C’était là qu’avait pris fin mon roman d’amour avec l’Armée.
Là, que se trouvait le terminus des lignes de tram, en sorte que les hommes, lors de leurs retours titubants de Glasgow, étaient à même de somnoler sur leur siège jusqu’à ce que la contrôleuse vînt les secouer au terme du voyage. Du terminus aux portes du camp, la distance était modeste : un quart de mille, le temps de boutonner les blousons et de rectifier l’angle des casquettes, avant de passer devant le corps de garde ; un quart de mille où le bitume le cédait à l’herbe au bord de la route. Limite extrême de la grand-ville. Dernière frange de bois de flottage à la dérive sur le fleuve en grande crue. Là, prenait fin le domaine dense et homogène des lotissements et des cinémas, tandis que commençait l’hinterland.
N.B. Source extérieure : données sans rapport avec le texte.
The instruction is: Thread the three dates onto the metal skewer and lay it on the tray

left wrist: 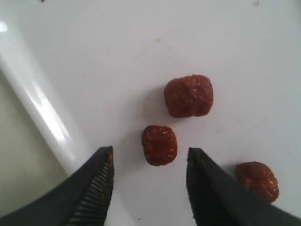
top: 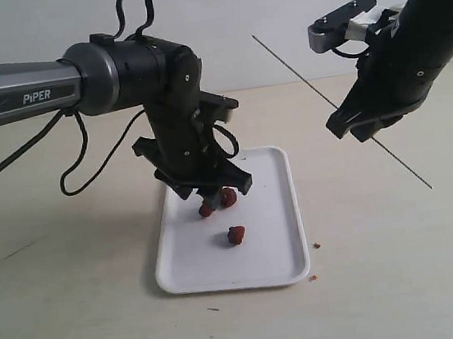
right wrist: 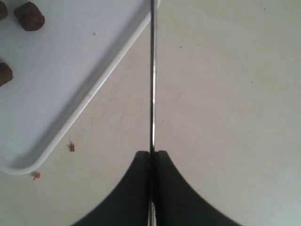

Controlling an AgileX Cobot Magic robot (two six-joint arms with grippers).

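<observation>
The three dates lie loose on the tray, and none is on the skewer. Two sit close together under the left claw. The third lies apart from them, nearer the desk's front edge. The tray rests flat around the middle of the desk, with a short side toward the front edge.

The left claw hangs low over the tray, pointing down. Its jaws are spread, with one of the dates between the tips and touching neither. The other two lie outside the jaws.

The skewer is in the air over the right half of the desk. It slants from high near the back edge down toward the front right corner and does not touch the tray. The right claw is pressed together on it partway along, so the rod sticks out on both sides.

A few crumbs lie on the desk just off the tray's front right corner.
</observation>
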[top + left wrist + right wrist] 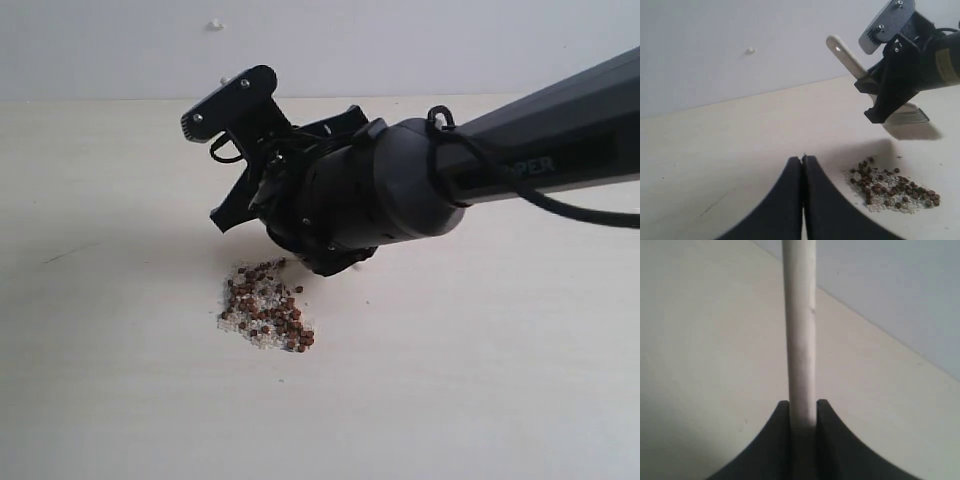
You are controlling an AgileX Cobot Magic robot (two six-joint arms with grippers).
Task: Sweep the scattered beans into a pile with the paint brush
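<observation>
On the pale tabletop [120, 400], the beans [265, 305] are lying in one loose pile, mixed with finer whitish grains and sitting just below the wrist of the right arm [540, 150] in the exterior view. That bulky black wrist is hiding the paint brush completely there. The left wrist view is showing more of the paint brush [845, 54]: its pale handle with the hole at the end is sticking up past the black fingers, and the silver band and cream bristles are hanging above the table beside the pile, apart from the beans and casting a soft shadow. Whether the bristle tips are touching the surface is hard to make out.

The right gripper [803, 407] is clamping its jaws on the handle, which is running straight out between them until the frame is cutting it off. The left gripper [803, 160] is holding its jaws pressed together on nothing, low over the table and near the pile.

A plain grey-white wall [420, 40] is rising behind the table, carrying one small white speck [214, 24].
</observation>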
À l’endroit où s’étalait le camp s’étendaient, il n’y avait pas si longtemps, des pâturages et des labours ; la ferme, toujours debout dans une ride de la colline, avait fourni les bureaux du bataillon ; le lierre tenait toujours ensemble les faibles murs en ruine d’un verger ; un tout petit hectare d’arbres vétustes et mutilés était tout ce qui en survivait, derrière les buanderies. Avant même que l’armée s’en mêlât, tout, en ces lieux, portait déjà la marque de l’abattage. Encore une année de paix, il n’y eût plus eu ni ferme, ni murs, ni pommiers. Un demi-mille de route bitumée s’allongeait déjà entre les talus argileux et, de chaque côté, un damier de fossés éventrés témoignait d’un tracé d’égouts, amorcé par les entrepreneurs municipaux. Encore une année de paix, et l’endroit eût été absorbé par la banlieue proche. Et maintenant, les huttes où nous avions hiverné attendaient à leur tour d’être détruites.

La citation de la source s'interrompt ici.